**Items from a dataset**
* * * * * * *

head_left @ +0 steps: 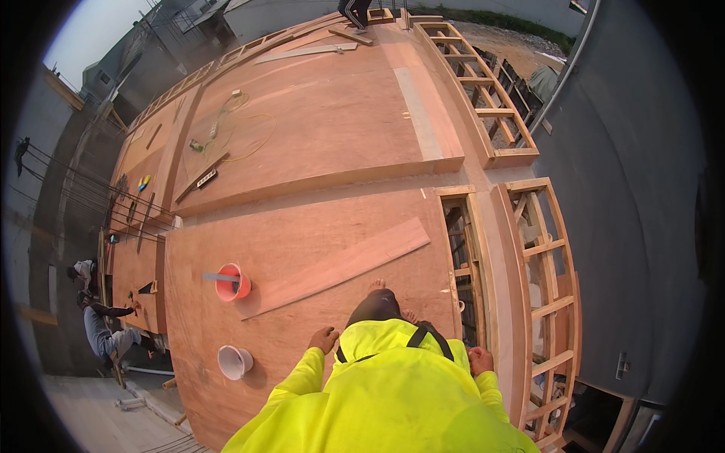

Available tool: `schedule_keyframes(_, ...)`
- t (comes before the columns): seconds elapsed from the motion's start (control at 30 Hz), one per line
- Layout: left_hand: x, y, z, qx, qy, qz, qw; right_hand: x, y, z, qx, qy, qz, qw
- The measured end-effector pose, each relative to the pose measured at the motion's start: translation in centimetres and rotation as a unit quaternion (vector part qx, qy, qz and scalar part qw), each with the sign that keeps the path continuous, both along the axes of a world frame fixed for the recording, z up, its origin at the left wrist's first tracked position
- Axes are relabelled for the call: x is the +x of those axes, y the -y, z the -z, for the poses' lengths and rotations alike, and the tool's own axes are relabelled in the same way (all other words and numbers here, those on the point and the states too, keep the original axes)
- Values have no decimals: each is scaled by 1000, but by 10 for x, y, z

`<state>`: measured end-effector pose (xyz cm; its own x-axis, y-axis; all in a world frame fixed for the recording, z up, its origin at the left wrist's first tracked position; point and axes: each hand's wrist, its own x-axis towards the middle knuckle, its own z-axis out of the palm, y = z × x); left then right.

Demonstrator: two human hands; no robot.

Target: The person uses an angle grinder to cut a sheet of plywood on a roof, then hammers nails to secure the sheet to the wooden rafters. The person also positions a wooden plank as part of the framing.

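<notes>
My left hand (325, 340) hangs low beside my left leg, over the plywood sheet (317, 219) I stand on. Its fingers are loosely curled, and nothing shows in them. At my right hip my right hand (480, 361) is closed like a fist, also with nothing visible in it; the timber-framed slot (468, 279) is close by. A loose plywood strip (340, 268) lies slantwise ahead of my bare feet. To the left stand an orange bucket (231, 282) with a flat grey tool across it and a whitish bucket (235, 363).
Ladder-like timber frames (555, 306) run along the right, with gaps between their rungs. A raised plywood step (325, 177) crosses ahead, bearing a levelling tool (205, 179) and a cord (260, 132). Another person (109, 328) works at the left edge; someone's legs (355, 13) show far ahead.
</notes>
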<state>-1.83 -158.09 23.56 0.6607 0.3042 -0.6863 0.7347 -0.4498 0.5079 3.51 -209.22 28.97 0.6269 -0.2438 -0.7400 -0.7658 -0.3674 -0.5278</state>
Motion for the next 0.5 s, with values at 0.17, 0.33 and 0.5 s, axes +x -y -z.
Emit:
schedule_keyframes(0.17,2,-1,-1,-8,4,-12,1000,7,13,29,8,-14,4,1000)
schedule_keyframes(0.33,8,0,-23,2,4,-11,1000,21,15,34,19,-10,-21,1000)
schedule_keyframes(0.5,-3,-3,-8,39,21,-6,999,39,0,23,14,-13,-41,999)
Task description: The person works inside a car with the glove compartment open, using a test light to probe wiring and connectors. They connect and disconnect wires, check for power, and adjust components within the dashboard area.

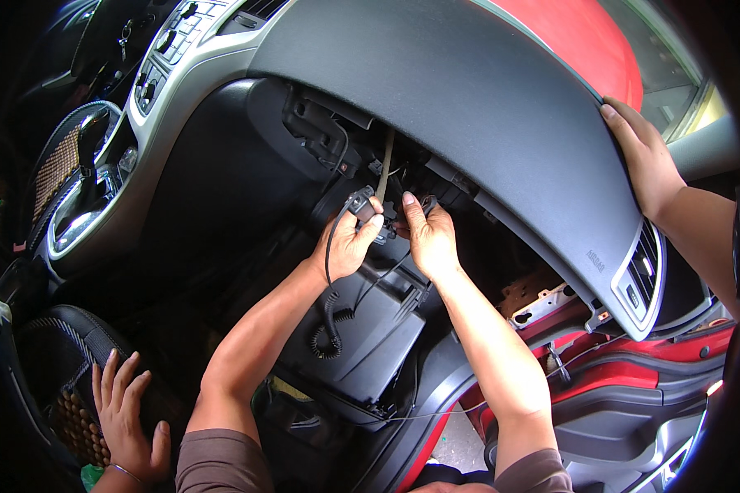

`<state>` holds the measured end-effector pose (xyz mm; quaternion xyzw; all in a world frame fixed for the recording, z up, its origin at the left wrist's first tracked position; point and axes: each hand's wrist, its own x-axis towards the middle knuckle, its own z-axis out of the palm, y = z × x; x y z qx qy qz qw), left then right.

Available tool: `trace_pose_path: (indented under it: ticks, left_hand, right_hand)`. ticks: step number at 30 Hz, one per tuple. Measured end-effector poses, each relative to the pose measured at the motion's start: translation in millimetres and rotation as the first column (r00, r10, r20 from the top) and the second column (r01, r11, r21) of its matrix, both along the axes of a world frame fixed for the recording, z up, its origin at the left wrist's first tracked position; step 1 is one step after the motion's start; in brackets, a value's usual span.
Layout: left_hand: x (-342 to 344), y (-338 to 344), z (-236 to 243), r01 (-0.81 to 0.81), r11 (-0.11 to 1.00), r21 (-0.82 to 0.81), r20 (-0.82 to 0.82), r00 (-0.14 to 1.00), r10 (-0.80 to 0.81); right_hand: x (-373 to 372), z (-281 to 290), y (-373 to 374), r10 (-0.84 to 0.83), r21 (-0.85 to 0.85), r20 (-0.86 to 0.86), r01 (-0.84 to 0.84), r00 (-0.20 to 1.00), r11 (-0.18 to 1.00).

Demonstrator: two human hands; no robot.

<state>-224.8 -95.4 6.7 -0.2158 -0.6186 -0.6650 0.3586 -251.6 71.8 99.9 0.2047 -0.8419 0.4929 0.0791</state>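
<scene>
My left hand (347, 244) is shut on a small black plug (360, 202) whose coiled black cable (330, 327) hangs down from it. My right hand (430, 238) is right beside it, its fingertips pinching black wiring connectors (390, 228) in the dark opening under the grey dashboard (469, 90). Both hands work close together in that opening. Below them a black glovebox lid (370, 337) hangs open. What the connectors attach to is hidden in shadow.
Another person's hand (645, 160) grips the dashboard's right edge above an air vent (645, 275). A further hand (127, 423) rests on the beaded seat cover (74, 415) at lower left. The gear lever (90, 135) and console are at left, the red door frame (633, 374) at right.
</scene>
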Motion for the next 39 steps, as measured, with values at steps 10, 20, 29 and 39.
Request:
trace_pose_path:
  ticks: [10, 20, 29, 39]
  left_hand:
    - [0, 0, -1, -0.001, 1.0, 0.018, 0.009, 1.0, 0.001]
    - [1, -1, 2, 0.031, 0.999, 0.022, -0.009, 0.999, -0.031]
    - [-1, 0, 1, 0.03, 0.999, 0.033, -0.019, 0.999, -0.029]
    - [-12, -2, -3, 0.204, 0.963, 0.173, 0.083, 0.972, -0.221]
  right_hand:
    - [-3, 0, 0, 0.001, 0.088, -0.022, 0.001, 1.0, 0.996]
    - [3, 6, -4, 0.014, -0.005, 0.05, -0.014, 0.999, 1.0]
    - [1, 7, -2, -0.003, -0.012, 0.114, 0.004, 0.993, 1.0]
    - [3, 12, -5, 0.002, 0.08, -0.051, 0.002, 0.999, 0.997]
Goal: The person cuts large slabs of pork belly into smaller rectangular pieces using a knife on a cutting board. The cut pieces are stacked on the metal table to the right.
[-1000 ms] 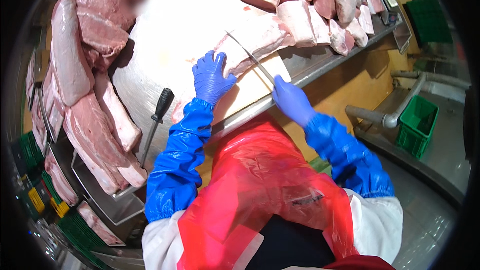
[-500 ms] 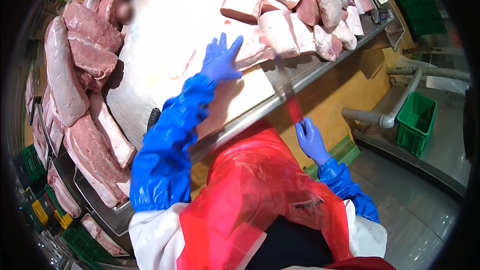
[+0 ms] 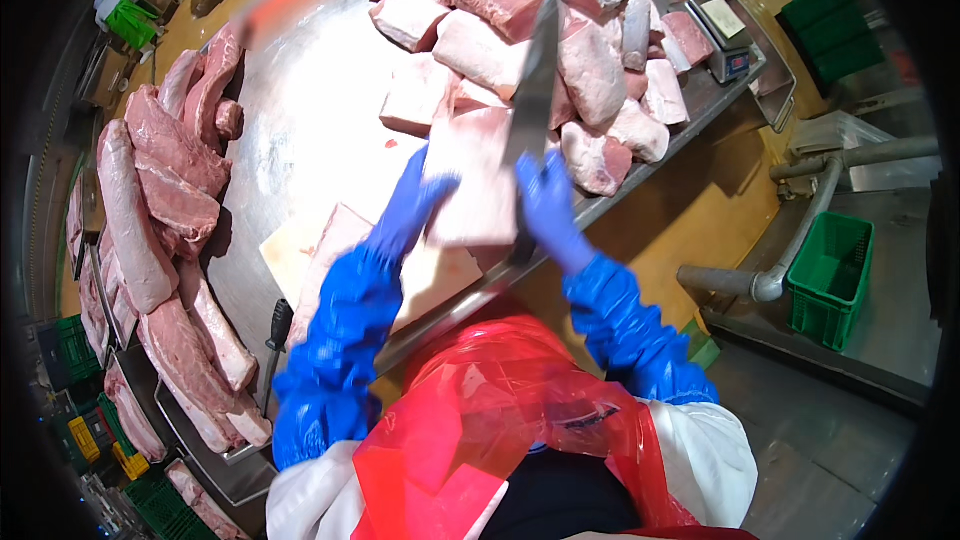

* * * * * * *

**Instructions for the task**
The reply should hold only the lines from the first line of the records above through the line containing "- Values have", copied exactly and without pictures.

**Task output**
head_left @ +0 steps: 

Available tool: `schedule_keyframes(_, ...)`
- t (comes before the columns): seconds elapsed from the motion's start (control at 30 Hz), one per line
- Layout: left_hand: x, y, z, qx, qy, qz, qw; right_hand: x, y, z, qx, qy, qz, qw
- The measured end-effector pose, each relative to the pose measured at the motion's start: translation in centimetres and rotation as a unit quaternion (vector part qx, qy, qz and scalar part qw), each with the sign that keeps the path continuous, both along the axes of a world frame fixed for the recording, z up, its origin at the left wrist's first tracked position
- Axes are relabelled for the call: x is the +x of those axes, y the -y, z the -z, for the poses' lengths and rotations alike, and the tool's own axes are relabelled in the same way (all other words and numbers here, those on the point and the states too, keep the original axes)
- Values have no decimals: each is scaled by 1000, but by 10 for x, y, z

That's the answer, with nothing more to add.